### What you need to do
Scan the data below for the string "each". Show every line where it turns up.

__________________________________________________

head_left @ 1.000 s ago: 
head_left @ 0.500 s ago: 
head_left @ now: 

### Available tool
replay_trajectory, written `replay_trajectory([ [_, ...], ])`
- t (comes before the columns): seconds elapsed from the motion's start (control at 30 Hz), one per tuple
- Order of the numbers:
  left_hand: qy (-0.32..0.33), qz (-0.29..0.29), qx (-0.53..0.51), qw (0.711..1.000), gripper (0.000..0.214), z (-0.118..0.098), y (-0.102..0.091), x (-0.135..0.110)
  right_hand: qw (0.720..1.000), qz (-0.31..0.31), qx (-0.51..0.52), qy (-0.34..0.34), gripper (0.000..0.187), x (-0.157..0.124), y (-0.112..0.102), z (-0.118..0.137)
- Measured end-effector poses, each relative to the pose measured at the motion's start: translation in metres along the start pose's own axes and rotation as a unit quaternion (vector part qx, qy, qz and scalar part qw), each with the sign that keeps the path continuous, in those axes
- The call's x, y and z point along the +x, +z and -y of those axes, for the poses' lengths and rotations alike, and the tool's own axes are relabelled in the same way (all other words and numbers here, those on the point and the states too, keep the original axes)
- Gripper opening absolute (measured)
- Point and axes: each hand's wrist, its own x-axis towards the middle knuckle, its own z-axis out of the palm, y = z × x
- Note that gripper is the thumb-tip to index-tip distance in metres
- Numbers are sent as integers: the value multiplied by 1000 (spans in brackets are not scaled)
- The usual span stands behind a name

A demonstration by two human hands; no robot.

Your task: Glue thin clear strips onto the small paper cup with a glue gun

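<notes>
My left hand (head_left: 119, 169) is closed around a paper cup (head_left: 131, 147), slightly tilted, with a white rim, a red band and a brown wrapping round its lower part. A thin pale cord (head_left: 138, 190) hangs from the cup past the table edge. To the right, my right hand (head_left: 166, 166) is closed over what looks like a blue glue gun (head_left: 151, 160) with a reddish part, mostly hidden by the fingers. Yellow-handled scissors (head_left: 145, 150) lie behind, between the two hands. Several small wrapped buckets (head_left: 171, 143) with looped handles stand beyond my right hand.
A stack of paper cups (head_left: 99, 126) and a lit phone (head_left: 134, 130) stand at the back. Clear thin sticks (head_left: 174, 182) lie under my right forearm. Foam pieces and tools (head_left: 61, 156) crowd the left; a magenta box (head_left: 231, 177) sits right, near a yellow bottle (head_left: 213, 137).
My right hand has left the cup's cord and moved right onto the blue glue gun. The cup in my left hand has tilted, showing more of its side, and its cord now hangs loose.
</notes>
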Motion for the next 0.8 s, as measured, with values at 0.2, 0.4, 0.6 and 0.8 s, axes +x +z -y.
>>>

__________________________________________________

### Solution for this exercise
- Measured end-effector poses, each relative to the pose measured at the motion's start: translation in metres along the start pose's own axes and rotation as a unit quaternion (vector part qx, qy, qz and scalar part qw), each with the sign that keeps the path continuous, in those axes
- Point and axes: each hand's wrist, its own x-axis towards the middle knuckle, its own z-axis out of the palm, y = z × x

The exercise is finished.